La culture, pansement de l’âme

La rencontre entre art et soin est aujourd’hui reconnue et a pris des formes variées, que ce soit via l’art-thérapie ou via des ateliers culturels en milieu hospitalier. L’article « L’art de soigner » s’intéresse aux vertus de l’art sur la santé des patients. Il fait partie du dossier spécial du dernier Santé Conjuguée, consacré aux liens entre culture et soins.

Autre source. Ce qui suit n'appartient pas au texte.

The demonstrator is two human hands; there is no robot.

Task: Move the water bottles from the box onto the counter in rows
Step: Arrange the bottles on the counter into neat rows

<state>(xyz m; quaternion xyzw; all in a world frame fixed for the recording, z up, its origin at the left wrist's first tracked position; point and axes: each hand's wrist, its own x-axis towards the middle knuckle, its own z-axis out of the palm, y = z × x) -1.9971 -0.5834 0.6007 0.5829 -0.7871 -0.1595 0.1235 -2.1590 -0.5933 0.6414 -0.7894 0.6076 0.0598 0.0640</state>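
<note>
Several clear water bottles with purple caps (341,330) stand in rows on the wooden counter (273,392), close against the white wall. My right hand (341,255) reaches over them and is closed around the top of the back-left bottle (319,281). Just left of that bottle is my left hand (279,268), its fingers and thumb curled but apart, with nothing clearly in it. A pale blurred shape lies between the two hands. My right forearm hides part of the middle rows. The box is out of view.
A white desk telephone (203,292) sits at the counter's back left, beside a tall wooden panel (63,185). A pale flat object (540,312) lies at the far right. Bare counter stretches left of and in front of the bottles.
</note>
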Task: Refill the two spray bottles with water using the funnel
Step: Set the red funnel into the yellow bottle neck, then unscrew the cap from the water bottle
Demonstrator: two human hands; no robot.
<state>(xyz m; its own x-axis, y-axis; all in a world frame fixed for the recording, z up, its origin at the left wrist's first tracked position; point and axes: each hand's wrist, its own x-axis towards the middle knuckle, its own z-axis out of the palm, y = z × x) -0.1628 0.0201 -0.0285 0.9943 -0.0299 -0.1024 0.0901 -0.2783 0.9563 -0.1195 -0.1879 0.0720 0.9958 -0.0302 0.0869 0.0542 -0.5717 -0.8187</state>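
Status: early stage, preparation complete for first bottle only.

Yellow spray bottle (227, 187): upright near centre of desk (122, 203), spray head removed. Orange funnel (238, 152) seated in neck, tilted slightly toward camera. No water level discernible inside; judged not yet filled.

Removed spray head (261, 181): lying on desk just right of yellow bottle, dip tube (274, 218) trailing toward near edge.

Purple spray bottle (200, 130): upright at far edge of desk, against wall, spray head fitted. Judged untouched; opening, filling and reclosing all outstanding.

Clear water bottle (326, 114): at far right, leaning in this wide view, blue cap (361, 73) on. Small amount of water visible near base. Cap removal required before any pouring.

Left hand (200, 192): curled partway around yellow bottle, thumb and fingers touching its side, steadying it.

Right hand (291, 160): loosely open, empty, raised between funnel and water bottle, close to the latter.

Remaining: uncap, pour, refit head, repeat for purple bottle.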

« L »art de soigner », par Marinette Mormont, dans Santé Conjuguée n°99/Juin 2022

Laurent Bouchain, licencié en arts du spectacle, a proposé durant huit ans, des ateliers de théâtre à l’Hôpital psychiatrique Saint-Jean-de-Dieu, à Leuze-en-Hainaut. Cette collaboration a, par la suite, débouché sur la création d’un service de médiation culturelle au sein de l’hôpital. Aujourd’hui, les six artistes et l’animatrice qui composent ce service sont les salariés d’une équipe reconnue au même titre que les autres. L’hôpital a également aménagé des espaces spécifiques pour que les patients puissent se « déconnecter du traumatique ». « On a très vite eu l’impression que les personnes arrivant du milieu de soin à l’atelier théâtre se débarrassaient de leurs problèmes. Elles venaient pour être à nouveau présentes en tant que personnes, hors des raisons pour lesquelles elles avaient été hospitalisées », confie Laurent Bouchain. Les personnes savent que ce qui est fait en atelier est un travail artistique, qui n’est pas encadré par des thérapeutes, ce qui laisse plus de liberté à l’expression.

Hors des murs de l’hôpital

Diffusion d’œuvres artistiques au sein de l’hôpital ou d’œuvres nées dans l’hôpital auprès d’opérateurs culturels, création d’ateliers avec des publics mixtes, l’expérience permet aussi de faire sortir les patients et leur art à l’extérieur des murs. Bruno Hesbois, de la Compagnie Buissonnière (Centre de Théâtre-Action), élabore des projets de création théâtrale avec des publics fragilisés. Grâce aux processus créatifs au cœur de ses ateliers, les participants prennent de la distance avec leur histoire – avec ces moments où ils ont ressenti le mépris ou la condescendance, ces sentiments de colère, aussi – pour aboutir à un récit au sein duquel alternent émotions et légèreté. C’est aussi une manière de lutter contre les stigmates, encore très présents et de casser les fausses perceptions du public sur les maladies mentales ou le handicap.

« La culture et l’art, en renforçant la cohésion sociale, le sentiment d’appartenance et de partage, favorisent aussi une meilleure prévention et la promotion de la santé »

Marinette Mormont, L’art de soigner, Juin 2022

Dans le cadre des contextes traumatiques, la culture « fait du bien à l’âme ». Mélissa Généreux, directrice en santé publique pour la région de l’Estrie (Québec) cite notamment le travail du Théâtre des petites lanternes avec des femmes ayant subi des violences sexuelles en République démocratique du Congo ou encore après un tremblement de terre en Haïti qui, avec sa « grande cueillette des mots », collecte des pages entières de partages d’un vécu commun ensuite transformées en une œuvre théâtrale qui sera présentée à la population locale puis à d’autres groupes en vue de les sensibiliser. Au Québec, un comité Art et Santé, composé d’experts des milieux de la santé, de l’art- thérapie, de la recherche et des arts promeut depuis cinq ans la recherche sur l’art et la santé. L’objectif à terme : que ces projets soient valorisés – y compris financièrement – et systématisés.

En Belgique, il n’y a pas de reconnaissance structurelle des liens entre art et soins. Les processus de création de ces espaces sont temporaires et bénéficient de subventions ponctuelles. Nouveauté cependant : en septembre 2021 ont été lancées les « prescriptions muséales » à l’initiative de la Ville de Bruxelles et du CHU Brugmann. Laurent Bouchain explique, qu’au même titre que l’on prescrit des médicaments ou des séances de sport, les médecins peuvent désormais prescrire une visite dans l’un des musées de la Ville. Une manière de recréer du lien social et de lutter contre la stigmatisation, la manière dont les patients sont perçus ou se perçoivent eux-mêmes. « En les faisant accéder à des musées, ils retrouvent une place de citoyen. Peu importe leur pathologie de départ, ce qui compte, c’est l’accès aux représentations artistiques qui sont perçues de manière différente pour chacun d’entre nous », se réjouit Charles Kornreich, chef du service psychiatrie de l’hôpital.